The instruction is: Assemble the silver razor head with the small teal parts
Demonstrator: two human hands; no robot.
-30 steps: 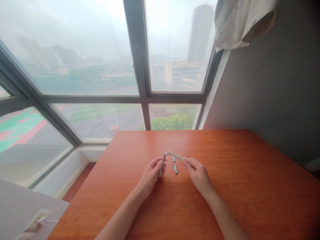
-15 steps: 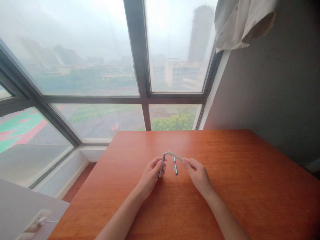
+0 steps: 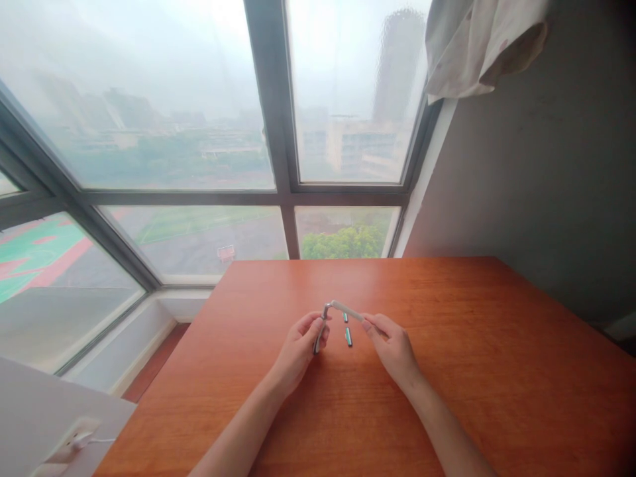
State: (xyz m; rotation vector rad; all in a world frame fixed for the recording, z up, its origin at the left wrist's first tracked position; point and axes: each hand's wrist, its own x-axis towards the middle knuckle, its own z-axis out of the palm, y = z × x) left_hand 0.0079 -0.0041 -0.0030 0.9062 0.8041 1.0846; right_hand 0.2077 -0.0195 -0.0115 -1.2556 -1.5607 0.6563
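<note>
Our left grip [image 3: 301, 338] holds a metal-necked handle [image 3: 318, 338], our right grip [image 3: 395, 344] a pale stick [image 3: 346, 311]. Two green pieces [image 3: 348, 336] lie between.

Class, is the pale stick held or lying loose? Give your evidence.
Held: the right grip pinches the stick, whose free end points toward the left grip.

table [image 3: 497, 371]: reddish-brown, wood grain visible, far edge toward the glass [image 3: 183, 99]. window frame [image 3: 281, 132]: grey, dividing the glass into several sections. curtain [image 3: 481, 53]: pale, hanging at far right, lower edge uneven. wall [image 3: 541, 172]: grey, right side, in shadow. floor [image 3: 155, 364]: reddish-brown strip visible left of the table. socket [image 3: 64, 452]: white, near left, plug [image 3: 82, 440] inserted, white cable [image 3: 104, 440] running right. beyond the glass: hazy tower [image 3: 400, 66] at right, green tree [image 3: 348, 242] below it, green-and-red sports court [image 3: 42, 248] at left.
</note>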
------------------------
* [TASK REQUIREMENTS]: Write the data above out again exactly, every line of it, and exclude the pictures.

* [TASK RESPONSE]:
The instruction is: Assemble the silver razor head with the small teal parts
Demonstrator: two human hands; no robot.
-30 steps: 
-15 steps: 
+0 steps: 
State: (xyz m; rotation vector rad; all in a world frame fixed for the recording, z up, its origin at the left wrist's first tracked position; point and axes: each hand's wrist, its own x-axis towards the middle knuckle, its own z-axis out of the palm, y = z × x) left_hand 0.0079 -0.0041 -0.0030 0.9062 0.8041 1.0846; right_hand 0.2077 -0.0195 -0.0115 -1.2556 -1.5607 0.6563
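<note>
Our left grip [image 3: 301, 338] holds a metal-necked handle [image 3: 318, 338], our right grip [image 3: 395, 344] a pale stick [image 3: 346, 311]. Two green pieces [image 3: 348, 336] lie between.

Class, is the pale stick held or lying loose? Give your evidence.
Held: the right grip pinches the stick, whose free end points toward the left grip.

table [image 3: 497, 371]: reddish-brown, wood grain visible, far edge toward the glass [image 3: 183, 99]. window frame [image 3: 281, 132]: grey, dividing the glass into several sections. curtain [image 3: 481, 53]: pale, hanging at far right, lower edge uneven. wall [image 3: 541, 172]: grey, right side, in shadow. floor [image 3: 155, 364]: reddish-brown strip visible left of the table. socket [image 3: 64, 452]: white, near left, plug [image 3: 82, 440] inserted, white cable [image 3: 104, 440] running right. beyond the glass: hazy tower [image 3: 400, 66] at right, green tree [image 3: 348, 242] below it, green-and-red sports court [image 3: 42, 248] at left.
</note>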

What was requested is fully covered by this answer.